Dataset excerpts: Begin

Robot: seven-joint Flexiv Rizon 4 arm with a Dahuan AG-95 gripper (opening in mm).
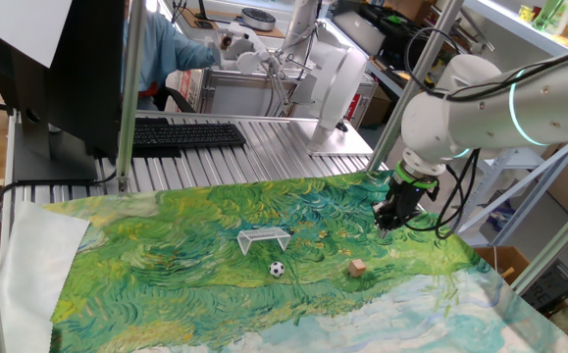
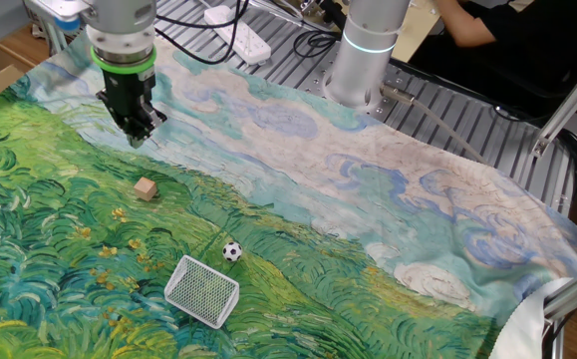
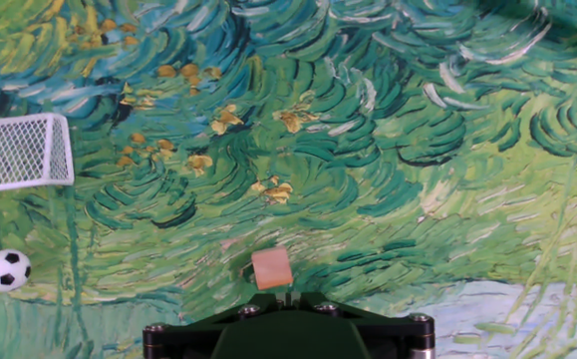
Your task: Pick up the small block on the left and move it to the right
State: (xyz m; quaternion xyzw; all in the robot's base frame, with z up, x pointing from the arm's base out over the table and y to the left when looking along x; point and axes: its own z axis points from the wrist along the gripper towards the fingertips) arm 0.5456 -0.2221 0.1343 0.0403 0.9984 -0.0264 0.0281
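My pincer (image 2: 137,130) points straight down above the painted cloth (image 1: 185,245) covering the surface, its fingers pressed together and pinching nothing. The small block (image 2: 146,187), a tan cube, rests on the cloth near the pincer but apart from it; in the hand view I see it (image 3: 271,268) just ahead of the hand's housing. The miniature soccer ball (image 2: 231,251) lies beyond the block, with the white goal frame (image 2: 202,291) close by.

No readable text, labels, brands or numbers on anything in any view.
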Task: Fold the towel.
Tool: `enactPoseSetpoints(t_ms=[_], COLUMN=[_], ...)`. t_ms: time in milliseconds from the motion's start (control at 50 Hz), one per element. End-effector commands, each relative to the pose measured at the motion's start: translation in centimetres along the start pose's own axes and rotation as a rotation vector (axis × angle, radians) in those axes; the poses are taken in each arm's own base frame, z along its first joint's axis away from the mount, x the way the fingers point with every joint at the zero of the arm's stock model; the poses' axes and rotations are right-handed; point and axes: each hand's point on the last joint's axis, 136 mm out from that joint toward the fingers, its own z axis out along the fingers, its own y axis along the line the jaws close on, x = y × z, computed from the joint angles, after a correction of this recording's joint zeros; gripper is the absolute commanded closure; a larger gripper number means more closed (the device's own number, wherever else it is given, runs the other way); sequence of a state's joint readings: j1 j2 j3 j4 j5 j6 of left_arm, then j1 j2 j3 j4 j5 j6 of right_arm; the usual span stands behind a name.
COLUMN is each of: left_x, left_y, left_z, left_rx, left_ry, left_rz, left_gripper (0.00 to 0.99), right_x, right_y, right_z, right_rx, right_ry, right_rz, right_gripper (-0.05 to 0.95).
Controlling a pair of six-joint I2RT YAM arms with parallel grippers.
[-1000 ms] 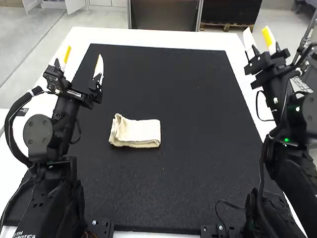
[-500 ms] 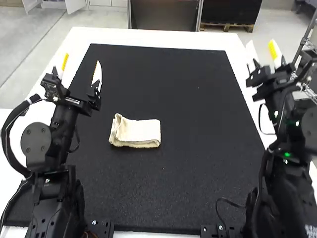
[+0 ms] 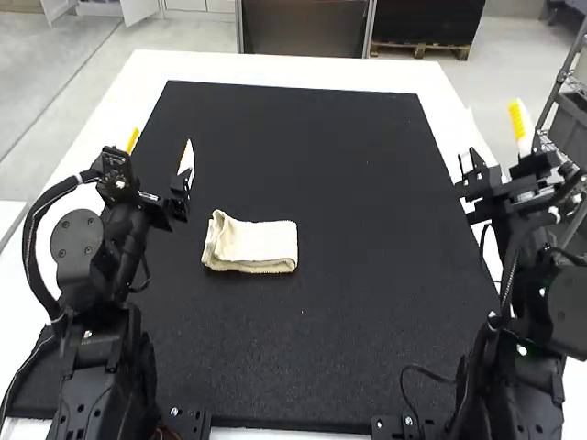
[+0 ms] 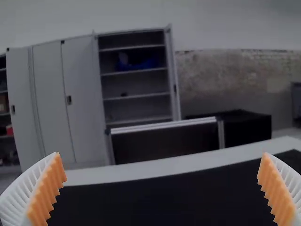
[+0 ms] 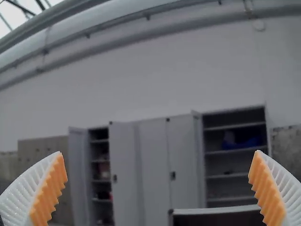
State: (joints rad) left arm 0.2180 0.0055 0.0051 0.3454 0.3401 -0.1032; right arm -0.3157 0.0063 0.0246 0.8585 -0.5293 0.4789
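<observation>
High view captures a white table (image 3: 275,71) topped by a black mat (image 3: 312,147), flanked by the left gripper (image 3: 162,139) and the right gripper (image 3: 493,107), each with jaws apart. The cream towel (image 3: 260,244) lies folded on the mat, nearer the left arm (image 3: 87,270).

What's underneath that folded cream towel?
The folded cream towel lies on the black mat, which shows all around its edges. The patch directly beneath is covered, so I can't tell whether anything flat is under there.
</observation>
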Motion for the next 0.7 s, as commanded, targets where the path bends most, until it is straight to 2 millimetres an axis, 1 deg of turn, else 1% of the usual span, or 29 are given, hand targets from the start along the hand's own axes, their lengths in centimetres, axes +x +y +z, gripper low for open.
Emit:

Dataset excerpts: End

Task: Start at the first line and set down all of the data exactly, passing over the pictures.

Result for this task:
Robot: seven-joint Flexiv Rizon 4 arm with a Dahuan AG-95 gripper (opening in mm).
Your task: Pick up the small block on the left and move it to the right
State: (xyz m; quaternion xyzw; all in the robot's base frame, with z up, x pointing from the arm's base out over the table and y to the left when looking along x; point and axes: its own z axis points from the wrist along the gripper towards the fingertips) arm 0.5456 -0.2221 0.1343 0.0403 0.9984 -0.0264 0.0281
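My pincer (image 2: 137,130) points straight down above the painted cloth (image 1: 185,245) covering the surface, its fingers pressed together and pinching nothing. The small block (image 2: 146,187), a tan cube, rests on the cloth near the pincer but apart from it; in the hand view I see it (image 3: 271,268) just ahead of the hand's housing. The miniature soccer ball (image 2: 231,251) lies beyond the block, with the white goal frame (image 2: 202,291) close by.

No readable text, labels, brands or numbers on anything in any view.
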Task: Fold the towel.
Tool: `enactPoseSetpoints(t_ms=[_], COLUMN=[_], ...)`. t_ms: time in milliseconds from the motion's start (control at 50 Hz), one per element. End-effector commands, each relative to the pose measured at the motion's start: translation in centimetres along the start pose's own axes and rotation as a rotation vector (axis × angle, radians) in those axes; the poses are taken in each arm's own base frame, z along its first joint's axis away from the mount, x the way the fingers point with every joint at the zero of the arm's stock model; the poses' axes and rotations are right-handed; point and axes: each hand's point on the last joint's axis, 136 mm out from that joint toward the fingers, its own z axis out along the fingers, its own y axis along the line the jaws close on, x = y × z, computed from the joint angles, after a correction of this recording's joint zeros; gripper is the absolute commanded closure; a larger gripper number means more closed (the device's own number, wherever else it is given, runs the other way); sequence of a state's joint readings: j1 j2 j3 j4 j5 j6 of left_arm, then j1 j2 j3 j4 j5 j6 of right_arm; the usual span stands behind a name.
COLUMN is each of: left_x, left_y, left_z, left_rx, left_ry, left_rz, left_gripper (0.00 to 0.99), right_x, right_y, right_z, right_rx, right_ry, right_rz, right_gripper (-0.05 to 0.95).
Controlling a pair of six-joint I2RT YAM arms with parallel grippers.
[-1000 ms] 
[-500 ms] 
[+0 ms] 
[+0 ms] 
[+0 ms] 
State: (joints rad) left arm 0.2180 0.0055 0.0051 0.3454 0.3401 -0.1032; right arm -0.3157 0.0063 0.0246 0.8585 -0.5293 0.4789
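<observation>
High view captures a white table (image 3: 275,71) topped by a black mat (image 3: 312,147), flanked by the left gripper (image 3: 162,139) and the right gripper (image 3: 493,107), each with jaws apart. The cream towel (image 3: 260,244) lies folded on the mat, nearer the left arm (image 3: 87,270).

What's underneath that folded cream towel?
The folded cream towel lies on the black mat, which shows all around its edges. The patch directly beneath is covered, so I can't tell whether anything flat is under there.
</observation>
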Motion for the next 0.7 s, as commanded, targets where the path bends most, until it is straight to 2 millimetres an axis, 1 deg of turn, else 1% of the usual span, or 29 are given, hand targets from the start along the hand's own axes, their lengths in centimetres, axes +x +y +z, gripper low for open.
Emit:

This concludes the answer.